Google and MIT FutureTech just wrapped their first AI for the Economy Forum in Washington D.C., and for once, the tone wasn’t the usual Silicon Valley boosterism. The premise they started with is refreshingly honest: neither the benefits nor the risks of AI are automatic. We get to shape this thing, or screw it up, together.
James Manyika, Google’s SVP of Research, Labs, Technology & Society, announced two concrete moves: new research investments to help governments and companies make informed decisions, and training programs to give workers actual skills for a changing economy. No vague promises about “democratizing AI” or “empowering everyone.” Just money and programs.
The Research Side: Funding Real Answers
The AI & Economy Research Program is the centerpiece. They’re bringing in visiting fellows like MIT’s David Autor (who’s been doing solid work on how technology actually affects jobs, not just speculating). The Digital Futures Project already funded research from MIT’s Ben Armstrong and Julia Shah on what makes AI tools actually useful for workers. Their finding? The most successful uses minimize drudgery, promote learning, and foster collaboration. Shocking, right? But someone had to prove it.
Google.org is now funding a new cohort of researchers with both grants and Google Cloud credits. They’re looking at everything from how generative AI affects knowledge-worker productivity to the economics of AI agents. The academic advisory board reads like a who’s who: Nobel Laureate Michael Spence, Cambridge’s Dame Diane Coyle, and Mohamed El-Erian. That’s serious firepower, not just AI cheerleaders.
What I like here is the focus on sector-specific questions — manufacturing, healthcare, labor markets. We don’t need more general hand-wringing about AI taking jobs. We need granular data on what’s actually happening in factories and clinics.
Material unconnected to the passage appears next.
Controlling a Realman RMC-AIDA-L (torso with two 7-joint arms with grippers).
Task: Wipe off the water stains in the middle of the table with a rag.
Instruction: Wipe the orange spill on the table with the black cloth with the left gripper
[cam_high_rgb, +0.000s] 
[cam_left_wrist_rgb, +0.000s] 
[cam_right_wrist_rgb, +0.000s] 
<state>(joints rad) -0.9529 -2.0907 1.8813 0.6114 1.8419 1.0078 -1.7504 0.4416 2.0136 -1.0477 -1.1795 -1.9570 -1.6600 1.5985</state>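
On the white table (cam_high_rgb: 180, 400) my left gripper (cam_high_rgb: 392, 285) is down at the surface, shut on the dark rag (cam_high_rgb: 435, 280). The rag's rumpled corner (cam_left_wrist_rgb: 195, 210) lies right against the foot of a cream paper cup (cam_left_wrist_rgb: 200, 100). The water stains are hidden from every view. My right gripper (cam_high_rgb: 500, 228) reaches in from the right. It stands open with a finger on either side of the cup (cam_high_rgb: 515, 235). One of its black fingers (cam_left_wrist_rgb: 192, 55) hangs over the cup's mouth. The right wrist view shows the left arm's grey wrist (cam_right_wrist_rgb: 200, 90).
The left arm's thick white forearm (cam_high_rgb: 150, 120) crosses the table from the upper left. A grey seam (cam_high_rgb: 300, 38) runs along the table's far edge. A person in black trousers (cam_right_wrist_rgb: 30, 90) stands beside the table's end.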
The Training Side: Where the Rubber Hits the Road
The training piece is less flashy but probably more important. Making sure people have access to skills is the hard, unglamorous work that determines whether AI widens or narrows inequality. Google’s putting money into healthcare worker training and apprenticeships in high-demand fields. No details yet on scale or specific curricula, which is frustrating, but the direction is right.
I’ve seen too many corporate “reskilling initiatives” that amount to a few online courses nobody finishes. If Google can show real outcomes — people getting better jobs, wages going up — that would be meaningful. If it’s just PR, it won’t move the needle.
The Bigger Picture
This forum matters because the conversation around AI and the economy is still dominated by pundits with strong opinions and weak data. We need more of this: economists, industry leaders, policymakers, and researchers in the same room, comparing notes on what we actually know. The risks are real — job displacement, inequality, power concentration. But so are the opportunities if we get the policy and training right.
My take? Google’s doing something right here by funding research that doesn’t have to conclude AI is wonderful. They’re also acknowledging that training can’t be an afterthought. The proof will be in the results, not the press release. But it’s a better start than most tech companies have managed.